牛客网数据库SQL实战练习61题
- 查找最晚入职员工的所有信息。
select * from 'employees' where hire_date in (select MAX(hire_date) from 'employees');
- 查找入职员工时间排名倒数第三的员工所有信息。
select * from(select * from 'employees' order by hire_date desc) limit 1 offset 2;
- 查找各个部门当前(to_date=‘9999-01-01’)领导当前薪水详情以及其对应部门编号dept_no。
select a.emp_no, a.salary, a.from_date, a.to_date, d.dept_no from
(select * from 'salaries' where to_date='9999-01-01') a, 'dept_manager' d
where a.emp_no=d.emp_no and d.to_date='9999-01-01';
- 查找所有已经分配部门的员工的last_name和first_name。
select last_name,first_name,dept_no from dept_emp d,employees e
where e.emp_no = d.emp_no;
- 查找所有员工的last_name和first_name以及对应部门编号dept_no,也包括展示没有分配具体部门的员工。
select last_name,first_name,dept_no from employees as e left outer join
dept_emp as d on e.emp_no = d.emp_no;
- 查找所有员工入职时候的薪水情况,给出emp_no以及salary, 并按照emp_no进行逆序。
select e.emp_no,salary from employees e,salaries s
where e.emp_no = s.emp_no and hire_date = from_date
order by e.emp_no desc;
- 查找薪水涨幅超过15次的员工号emp_no以及其对应的涨幅次数t。
select emp_no,count(*) as t from salaries group by emp_no having t > 15;
- 找出所有员工当前(to_date=‘9999-01-01’)具体的薪水salary情况,对于相同的薪水只显示一次,并按照逆序显示。
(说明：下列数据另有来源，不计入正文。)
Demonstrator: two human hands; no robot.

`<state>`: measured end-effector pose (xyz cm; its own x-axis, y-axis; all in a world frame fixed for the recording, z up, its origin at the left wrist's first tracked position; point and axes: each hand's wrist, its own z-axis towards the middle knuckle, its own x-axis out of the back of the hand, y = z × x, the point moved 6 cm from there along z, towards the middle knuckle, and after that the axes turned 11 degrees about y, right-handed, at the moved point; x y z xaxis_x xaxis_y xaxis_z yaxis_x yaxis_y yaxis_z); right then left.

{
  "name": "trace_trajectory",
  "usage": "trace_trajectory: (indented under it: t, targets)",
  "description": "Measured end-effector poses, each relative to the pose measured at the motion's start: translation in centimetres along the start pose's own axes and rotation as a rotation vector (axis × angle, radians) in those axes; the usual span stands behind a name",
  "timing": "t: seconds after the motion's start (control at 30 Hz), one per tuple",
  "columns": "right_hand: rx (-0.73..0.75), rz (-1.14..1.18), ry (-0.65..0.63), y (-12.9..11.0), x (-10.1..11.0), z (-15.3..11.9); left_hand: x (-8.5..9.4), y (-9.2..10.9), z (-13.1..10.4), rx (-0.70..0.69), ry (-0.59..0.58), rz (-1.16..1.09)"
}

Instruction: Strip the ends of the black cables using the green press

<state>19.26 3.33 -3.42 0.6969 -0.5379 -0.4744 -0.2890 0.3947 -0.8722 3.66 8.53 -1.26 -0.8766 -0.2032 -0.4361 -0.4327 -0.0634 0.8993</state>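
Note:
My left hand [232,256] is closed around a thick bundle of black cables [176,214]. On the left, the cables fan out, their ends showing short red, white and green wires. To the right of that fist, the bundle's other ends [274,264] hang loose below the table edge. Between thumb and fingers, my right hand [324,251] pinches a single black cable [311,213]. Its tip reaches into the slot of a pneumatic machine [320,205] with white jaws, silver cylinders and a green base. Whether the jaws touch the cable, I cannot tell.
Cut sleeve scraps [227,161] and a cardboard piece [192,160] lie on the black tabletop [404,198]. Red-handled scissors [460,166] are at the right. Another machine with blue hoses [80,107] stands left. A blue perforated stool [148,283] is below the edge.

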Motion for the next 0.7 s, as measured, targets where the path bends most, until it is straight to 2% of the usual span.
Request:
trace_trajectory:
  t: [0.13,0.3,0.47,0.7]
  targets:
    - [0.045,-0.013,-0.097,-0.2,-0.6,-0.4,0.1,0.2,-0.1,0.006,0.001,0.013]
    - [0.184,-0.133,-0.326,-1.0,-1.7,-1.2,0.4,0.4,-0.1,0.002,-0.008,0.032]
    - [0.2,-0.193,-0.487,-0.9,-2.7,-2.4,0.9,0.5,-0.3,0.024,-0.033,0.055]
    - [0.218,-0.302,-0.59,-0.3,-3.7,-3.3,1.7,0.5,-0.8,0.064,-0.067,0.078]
select distinct salary from salaries where to_date='9999-01-01'
order by salary desc;
- 获取所有部门当前manager的当前薪水情况,给出dept_no, emp_no以及salary,当前表示to_date=‘9999-01-01’。
select dept_no, d.emp_no, salary from
dept_manager d, salaries s
where d.to_date='9999-01-01' and d.emp_no = s.emp_no
and d.to_date = s.to_date;
- 获取所有非manager的员工emp_no
select e.emp_no from employees e where e.emp_no not in
(select emp_no from dept_manager);
- 获取所有员工当前的manager,如果当前的manager是自己的话结果不显示,当前表示to_date=‘9999-01-01’。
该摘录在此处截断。